A recent study posted to the medRxiv* server systematically reviewed coronavirus disease 2019 (COVID-19) among adolescents and children due to severe acute respiratory syndrome coronavirus 2 (SARS-CoV-2) variants of concern (VOCs).
*Important notice: medRxiv publishes preliminary scientific reports that are not peer-reviewed and, therefore, should not be regarded as conclusive, guide clinical practice/health-related behavior, or treated as established information.
Background
SARS-CoV-2 variants have acquired mutations with different phenotypic properties, including higher transmissibility, immune resistance, or changes in COVID-19 severity. Vaccines against SARS-CoV-2 were introduced when the first VOCs were circulating. VOC infections might result in different clinical presentations among children/adolescents compared to prior SARS-CoV-2 lineages.
About the study
In the present study, researchers conducted a systematic review of COVID-19 caused by SARS-CoV-2 VOCs in adolescents and children. They searched for relevant articles in the COVID-19 open-access project (COAP) and PubMed databases. Observational epidemiologic and modeling studies were eligible without restrictions on language or geography.
Data on study design, population, setting, outcomes, age groups, publication characteristics, and prevalent VOCs were extracted by one reviewer and verified by another.
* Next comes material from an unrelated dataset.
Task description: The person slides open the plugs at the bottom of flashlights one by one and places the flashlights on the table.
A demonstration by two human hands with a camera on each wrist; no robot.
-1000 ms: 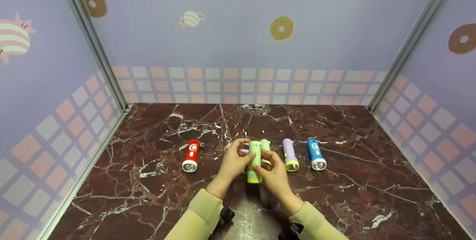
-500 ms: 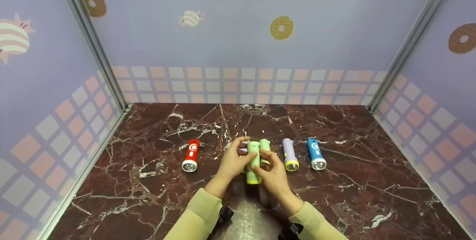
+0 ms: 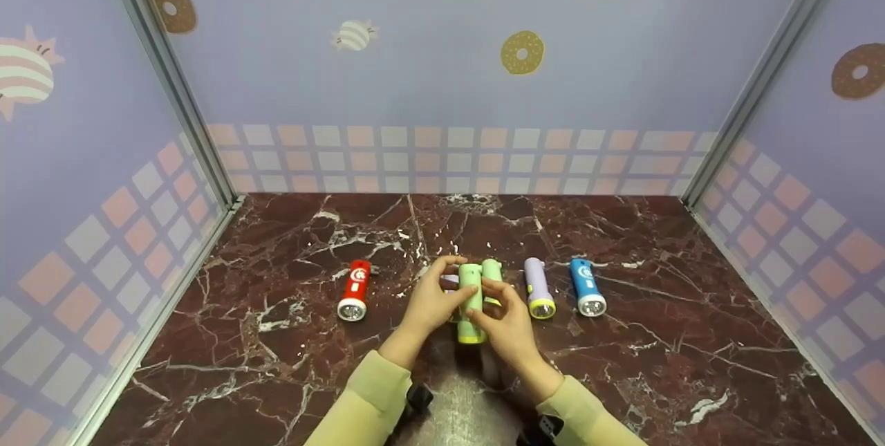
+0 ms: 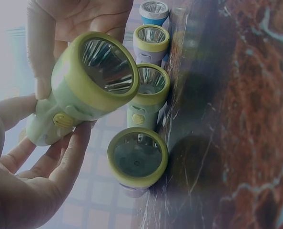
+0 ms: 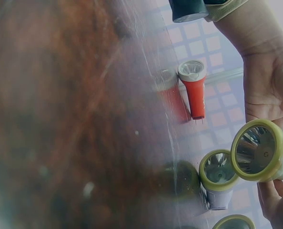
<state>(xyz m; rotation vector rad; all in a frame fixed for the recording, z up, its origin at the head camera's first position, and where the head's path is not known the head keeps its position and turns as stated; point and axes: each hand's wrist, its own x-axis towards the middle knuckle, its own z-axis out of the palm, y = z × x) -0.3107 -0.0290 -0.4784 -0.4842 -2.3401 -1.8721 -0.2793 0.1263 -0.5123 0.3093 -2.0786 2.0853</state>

The risk of bias was assessed using published tools, and the relevance and credibility of modeling studies were evaluated using a published checklist.
The team aimed to address the following questions about COVID-19 in adolescents and children – SARS-CoV-2 VOC-associated symptoms and if they differed from those due to wildtype SARS-CoV-2, risk factors for severe illness due to VOCs, and the differences in the risks of VOC infection/transmission and long COVID due to VOCs between adults, adolescents, and children.
Findings
The team screened more than 2,400 studies published until May 9, 2022, and included 53 articles for analysis. Most studies (89%) were conducted in high-income countries, and 11% were from upper-middle-income countries. Many studies had a moderate risk of bias. Eighteen studies described symptoms in adolescents and children due to SARS-CoV-2 Alpha, Delta, Gamma, or Omicron.
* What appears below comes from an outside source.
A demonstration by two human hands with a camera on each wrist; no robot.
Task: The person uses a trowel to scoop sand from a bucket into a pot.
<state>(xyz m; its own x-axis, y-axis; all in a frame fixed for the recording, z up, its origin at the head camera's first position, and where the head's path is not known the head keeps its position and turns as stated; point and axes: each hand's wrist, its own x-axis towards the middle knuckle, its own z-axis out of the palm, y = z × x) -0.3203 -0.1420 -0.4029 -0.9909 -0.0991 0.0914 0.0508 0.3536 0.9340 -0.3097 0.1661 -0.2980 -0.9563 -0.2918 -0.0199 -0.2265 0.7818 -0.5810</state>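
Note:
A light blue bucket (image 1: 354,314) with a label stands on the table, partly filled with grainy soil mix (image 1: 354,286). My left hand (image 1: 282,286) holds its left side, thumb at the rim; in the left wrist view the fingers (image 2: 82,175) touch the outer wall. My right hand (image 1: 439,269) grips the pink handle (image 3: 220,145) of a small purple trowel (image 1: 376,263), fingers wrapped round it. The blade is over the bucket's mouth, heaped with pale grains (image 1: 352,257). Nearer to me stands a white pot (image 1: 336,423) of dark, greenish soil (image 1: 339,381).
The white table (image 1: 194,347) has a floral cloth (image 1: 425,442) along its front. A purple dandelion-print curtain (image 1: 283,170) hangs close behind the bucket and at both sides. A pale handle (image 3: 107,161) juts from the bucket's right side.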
No symptom could be consistently attributed to a particular VOC, and the symptom frequencies due to VOCs were not different from the pre-VOC period. The incidence of croup cases increased during the Omicron wave relative to the pre-Omicron period. None of the included studies explored symptoms due to the Beta variant.
Twenty-three studies described the severity of VOC infections. VOC-infected adolescents and children primarily developed a mild disease. More severe infections were reported with the Gamma VOC; Omicron infections were less severe than Delta infections. Five studies noted that the Alpha variant was not associated with a more severe illness than non-VOCs.
The rates of hospitalization and admission to an intensive care unit (ICU) increased for Gamma infection than for non-VOCs in Brazil and the United States (US). Although eight studies compared COVID-19 severity between Delta and pre-Delta periods, severity differences could not be assessed due to inconsistencies in reported data. No study investigated how COVID-19 symptoms and severity differed across age groups and between adolescents/children and adults with the same VOC infection.
One study compared the risk factors for severe COVID-19 due to infection with Delta or Omicron in adolescents/children. It reported that individuals under 18 with at least one comorbidity were at a higher risk for moderate/severe disease due to infection with Omicron but not Delta. Another study reported a higher risk of severe COVID-19 in children aged 5 – 11 with obesity or diabetes.
The risk of VOC infection was assessed in 15 studies during Alpha, Delta, or Omicron predominance. Infection- or vaccine-induced immunity was an important factor in determining VOC infection risk. Six studies reported a lower attack rate for Alpha infection in younger children (< 6) than adults, although the vaccination status of participants was not defined. Another study found that attack rates in children aged four or younger decreased with increasing age.
Likewise, 15 studies reported on the risk of transmission when Alpha, Delta, or Omicron VOCs were circulating. The risk of transmission with a VOC was generally higher for younger pediatric populations across many studies. Only a few studies described long-term COVID-19 symptoms. The risk of symptoms lingering for more than 28 days was similar among children infected with SARS-CoV-2 Alpha or Delta. It was also comparable between younger and older children infected with the same variant.
Conclusions
The study indicated that SARS-CoV-2 VOC infection patterns in children/adolescents were comparable to those in the pre-VOC period. Identification of factors associated with specific VOCs was limited due to inconsistent data on vaccination status and the levels of predominant SARS-CoV-2. Future studies should report on the vaccination status of participants and factors that impact transmission and hospitalization.
*Important notice: medRxiv publishes preliminary scientific reports that are not peer-reviewed and, therefore, should not be regarded as conclusive, guide clinical practice/health-related behavior, or treated as established information.